Сказав это, он отправился туда, откуда перед тем явился, но не нашел там бумажки, которую искал, ибо подтерся ею по ошибке. После его ухода я дал волю своему смеху, а его приятель сказал:
— Право, в том, что мы видели, нет ничего нового; мне вспоминается, что Мюзидор недавно выкинул такую же штуку: он вернулся из отхожего места с подтиркой в руке и, полагая, что держит платок, закрутил ею свои усы. Он подвержен подобным порывам вдохновения и нередко принимает один предмет за другой; так, однажды за столом у какого-то вельможи вознамерился он плюнуть на пол и положить кусок говядины на тарелку, но вместо этого плюнул в тарелку, а говядину швырнул на пол.

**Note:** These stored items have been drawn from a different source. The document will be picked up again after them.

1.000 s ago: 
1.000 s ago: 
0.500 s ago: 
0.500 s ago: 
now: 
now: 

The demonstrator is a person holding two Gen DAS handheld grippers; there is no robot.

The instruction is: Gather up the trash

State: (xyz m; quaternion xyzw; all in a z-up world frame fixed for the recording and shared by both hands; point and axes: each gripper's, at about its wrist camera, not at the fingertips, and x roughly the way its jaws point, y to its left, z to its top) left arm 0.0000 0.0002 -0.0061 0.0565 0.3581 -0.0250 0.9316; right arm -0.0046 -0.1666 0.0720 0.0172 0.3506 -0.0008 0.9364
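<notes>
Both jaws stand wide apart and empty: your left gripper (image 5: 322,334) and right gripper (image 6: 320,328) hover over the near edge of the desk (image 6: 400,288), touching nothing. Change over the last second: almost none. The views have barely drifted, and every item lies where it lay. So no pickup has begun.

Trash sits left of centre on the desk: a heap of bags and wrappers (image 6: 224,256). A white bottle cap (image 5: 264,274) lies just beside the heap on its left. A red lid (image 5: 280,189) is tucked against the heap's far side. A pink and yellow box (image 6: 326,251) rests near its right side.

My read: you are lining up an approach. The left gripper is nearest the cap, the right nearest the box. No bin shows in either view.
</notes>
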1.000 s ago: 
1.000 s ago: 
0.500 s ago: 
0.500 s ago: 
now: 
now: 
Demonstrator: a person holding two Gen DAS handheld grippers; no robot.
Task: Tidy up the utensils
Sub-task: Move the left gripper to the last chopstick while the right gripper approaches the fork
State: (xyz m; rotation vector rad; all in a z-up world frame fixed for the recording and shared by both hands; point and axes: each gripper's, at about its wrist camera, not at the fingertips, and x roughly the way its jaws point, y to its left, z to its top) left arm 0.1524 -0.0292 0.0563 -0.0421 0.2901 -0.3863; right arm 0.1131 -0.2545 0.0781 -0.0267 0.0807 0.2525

При этих словах поэта вернулся Мюзидор и за отсутствием бумажки вынужден был прочесть наизусть то, что помнил из своего стихотворения. Затем речь зашла о балете, в коем должен был участвовать король, и наш хозяин выразил намерение сочинить кое-что на ту же тему, хотя ему за это и не платили. Тут мне пришло на ум, что было бы и для меня своевременно показать свое умение в сем случае, дабы обзавестись кое-какими связями при дворе, а потому, не подавая виду, я спросил, какой персонаж должна изображать королева, в честь коей вознамерился написать стихи.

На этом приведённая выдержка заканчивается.